▸ YOUR TASK:
Below are records; count the lines that hold the string "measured" and give only the count.

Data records
= Beginning of Section =
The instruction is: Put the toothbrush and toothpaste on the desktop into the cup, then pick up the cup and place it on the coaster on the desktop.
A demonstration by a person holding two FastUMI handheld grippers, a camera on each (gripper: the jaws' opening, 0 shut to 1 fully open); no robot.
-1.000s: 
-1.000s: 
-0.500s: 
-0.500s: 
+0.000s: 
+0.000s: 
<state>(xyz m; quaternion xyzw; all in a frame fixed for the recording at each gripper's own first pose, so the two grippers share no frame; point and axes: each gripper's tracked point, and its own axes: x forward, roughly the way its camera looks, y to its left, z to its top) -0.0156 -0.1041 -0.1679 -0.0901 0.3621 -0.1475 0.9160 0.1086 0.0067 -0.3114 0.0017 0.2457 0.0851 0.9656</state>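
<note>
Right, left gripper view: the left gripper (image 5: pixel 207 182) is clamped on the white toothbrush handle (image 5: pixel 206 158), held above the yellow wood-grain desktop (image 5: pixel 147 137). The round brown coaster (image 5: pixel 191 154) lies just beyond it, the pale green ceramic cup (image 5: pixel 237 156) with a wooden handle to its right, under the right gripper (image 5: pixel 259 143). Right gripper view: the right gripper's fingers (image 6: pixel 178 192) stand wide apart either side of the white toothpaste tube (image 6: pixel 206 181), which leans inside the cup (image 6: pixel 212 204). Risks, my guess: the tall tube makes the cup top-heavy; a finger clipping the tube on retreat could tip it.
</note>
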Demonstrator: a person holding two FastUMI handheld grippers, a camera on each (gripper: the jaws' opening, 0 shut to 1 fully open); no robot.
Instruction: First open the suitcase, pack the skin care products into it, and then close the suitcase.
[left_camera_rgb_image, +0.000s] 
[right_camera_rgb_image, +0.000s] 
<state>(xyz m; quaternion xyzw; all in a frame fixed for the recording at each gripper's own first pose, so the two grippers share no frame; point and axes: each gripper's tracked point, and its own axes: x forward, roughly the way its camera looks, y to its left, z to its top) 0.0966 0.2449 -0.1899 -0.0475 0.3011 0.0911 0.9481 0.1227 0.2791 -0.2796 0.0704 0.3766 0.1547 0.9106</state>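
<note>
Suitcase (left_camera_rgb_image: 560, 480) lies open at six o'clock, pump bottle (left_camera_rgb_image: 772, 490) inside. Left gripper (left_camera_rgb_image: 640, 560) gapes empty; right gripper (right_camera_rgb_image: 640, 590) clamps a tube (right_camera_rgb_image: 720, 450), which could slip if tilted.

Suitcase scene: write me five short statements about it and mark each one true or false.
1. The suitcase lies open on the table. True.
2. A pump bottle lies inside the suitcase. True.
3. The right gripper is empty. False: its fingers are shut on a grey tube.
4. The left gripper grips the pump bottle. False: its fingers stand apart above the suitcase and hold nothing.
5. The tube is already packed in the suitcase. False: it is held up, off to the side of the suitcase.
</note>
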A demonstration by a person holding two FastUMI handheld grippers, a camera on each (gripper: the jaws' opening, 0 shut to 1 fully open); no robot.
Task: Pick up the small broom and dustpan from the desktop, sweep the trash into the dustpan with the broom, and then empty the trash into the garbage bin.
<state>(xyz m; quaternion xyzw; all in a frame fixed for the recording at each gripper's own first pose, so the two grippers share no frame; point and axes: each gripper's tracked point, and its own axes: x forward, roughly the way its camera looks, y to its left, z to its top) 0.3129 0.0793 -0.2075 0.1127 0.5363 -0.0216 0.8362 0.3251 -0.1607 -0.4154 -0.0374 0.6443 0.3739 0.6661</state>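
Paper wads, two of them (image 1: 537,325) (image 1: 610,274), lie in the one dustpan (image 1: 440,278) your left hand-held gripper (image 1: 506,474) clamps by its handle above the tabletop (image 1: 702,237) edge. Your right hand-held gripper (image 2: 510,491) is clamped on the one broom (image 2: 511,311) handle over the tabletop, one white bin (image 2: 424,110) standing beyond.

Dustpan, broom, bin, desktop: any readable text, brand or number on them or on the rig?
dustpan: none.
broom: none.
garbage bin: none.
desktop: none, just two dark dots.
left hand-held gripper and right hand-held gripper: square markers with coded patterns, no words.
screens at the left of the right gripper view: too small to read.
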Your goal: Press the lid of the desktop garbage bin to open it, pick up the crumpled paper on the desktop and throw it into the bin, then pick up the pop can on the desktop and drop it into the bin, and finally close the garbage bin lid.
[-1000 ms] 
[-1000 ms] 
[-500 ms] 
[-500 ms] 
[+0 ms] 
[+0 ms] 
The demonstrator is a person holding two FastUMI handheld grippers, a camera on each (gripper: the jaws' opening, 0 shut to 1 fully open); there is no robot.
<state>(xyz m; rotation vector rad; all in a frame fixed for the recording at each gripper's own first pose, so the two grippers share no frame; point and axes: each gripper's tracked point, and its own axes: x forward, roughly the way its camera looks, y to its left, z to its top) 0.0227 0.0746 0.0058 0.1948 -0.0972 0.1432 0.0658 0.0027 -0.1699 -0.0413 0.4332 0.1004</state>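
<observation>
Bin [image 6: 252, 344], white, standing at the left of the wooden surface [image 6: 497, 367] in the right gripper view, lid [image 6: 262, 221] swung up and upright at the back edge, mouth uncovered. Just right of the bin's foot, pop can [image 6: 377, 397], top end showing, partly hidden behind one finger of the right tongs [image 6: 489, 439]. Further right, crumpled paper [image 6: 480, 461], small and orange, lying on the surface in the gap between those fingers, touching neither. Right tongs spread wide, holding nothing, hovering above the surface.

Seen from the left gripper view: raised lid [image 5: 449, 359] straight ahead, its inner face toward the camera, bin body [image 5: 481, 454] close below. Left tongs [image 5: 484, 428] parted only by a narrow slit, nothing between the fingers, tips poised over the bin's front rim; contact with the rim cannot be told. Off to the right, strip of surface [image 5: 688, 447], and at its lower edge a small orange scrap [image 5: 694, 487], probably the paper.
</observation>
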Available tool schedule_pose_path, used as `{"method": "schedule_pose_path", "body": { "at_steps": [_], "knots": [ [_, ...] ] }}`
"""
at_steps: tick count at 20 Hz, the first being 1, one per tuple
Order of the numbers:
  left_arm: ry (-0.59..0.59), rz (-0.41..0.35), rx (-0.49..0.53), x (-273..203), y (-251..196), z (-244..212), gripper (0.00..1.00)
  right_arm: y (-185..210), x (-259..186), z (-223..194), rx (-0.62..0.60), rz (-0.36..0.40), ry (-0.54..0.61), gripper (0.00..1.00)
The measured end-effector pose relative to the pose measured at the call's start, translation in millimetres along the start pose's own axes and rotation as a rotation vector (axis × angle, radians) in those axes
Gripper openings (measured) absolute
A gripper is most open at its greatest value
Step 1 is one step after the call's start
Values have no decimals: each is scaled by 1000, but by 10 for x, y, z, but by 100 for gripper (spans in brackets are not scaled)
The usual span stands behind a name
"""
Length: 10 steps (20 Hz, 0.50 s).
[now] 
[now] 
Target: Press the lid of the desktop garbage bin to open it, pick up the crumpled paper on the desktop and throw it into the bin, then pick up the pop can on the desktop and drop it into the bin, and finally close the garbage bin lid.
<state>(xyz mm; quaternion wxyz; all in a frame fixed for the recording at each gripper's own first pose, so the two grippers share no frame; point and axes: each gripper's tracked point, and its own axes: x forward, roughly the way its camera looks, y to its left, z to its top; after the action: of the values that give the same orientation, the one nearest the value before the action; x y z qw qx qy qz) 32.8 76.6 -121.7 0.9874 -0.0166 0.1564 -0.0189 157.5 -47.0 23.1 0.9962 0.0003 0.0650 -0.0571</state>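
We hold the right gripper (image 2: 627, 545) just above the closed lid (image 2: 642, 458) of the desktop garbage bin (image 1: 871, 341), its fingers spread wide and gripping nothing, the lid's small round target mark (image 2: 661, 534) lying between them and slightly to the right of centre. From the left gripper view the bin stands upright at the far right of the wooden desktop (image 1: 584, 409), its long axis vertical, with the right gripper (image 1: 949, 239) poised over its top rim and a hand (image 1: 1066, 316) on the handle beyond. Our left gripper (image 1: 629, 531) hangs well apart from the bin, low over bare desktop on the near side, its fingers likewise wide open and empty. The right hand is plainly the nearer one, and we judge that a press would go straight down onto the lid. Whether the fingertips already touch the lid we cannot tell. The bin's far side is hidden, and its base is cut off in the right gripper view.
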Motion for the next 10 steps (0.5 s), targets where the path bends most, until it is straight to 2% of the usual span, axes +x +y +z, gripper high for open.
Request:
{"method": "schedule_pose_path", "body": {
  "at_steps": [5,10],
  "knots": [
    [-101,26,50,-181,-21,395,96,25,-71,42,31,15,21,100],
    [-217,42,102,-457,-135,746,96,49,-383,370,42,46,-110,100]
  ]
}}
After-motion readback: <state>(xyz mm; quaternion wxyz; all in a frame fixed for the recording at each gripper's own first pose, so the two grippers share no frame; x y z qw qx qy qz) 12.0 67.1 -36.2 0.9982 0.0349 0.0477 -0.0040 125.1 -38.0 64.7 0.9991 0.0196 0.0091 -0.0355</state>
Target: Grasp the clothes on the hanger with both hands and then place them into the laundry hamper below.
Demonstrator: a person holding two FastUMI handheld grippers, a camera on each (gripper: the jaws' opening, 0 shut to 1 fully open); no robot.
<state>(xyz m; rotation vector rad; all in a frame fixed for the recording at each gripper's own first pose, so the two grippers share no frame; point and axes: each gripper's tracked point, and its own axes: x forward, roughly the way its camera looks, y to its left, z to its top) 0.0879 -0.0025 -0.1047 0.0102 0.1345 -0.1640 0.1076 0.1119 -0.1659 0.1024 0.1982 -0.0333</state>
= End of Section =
▸ SOLUTION TO THIS PROBLEM:
2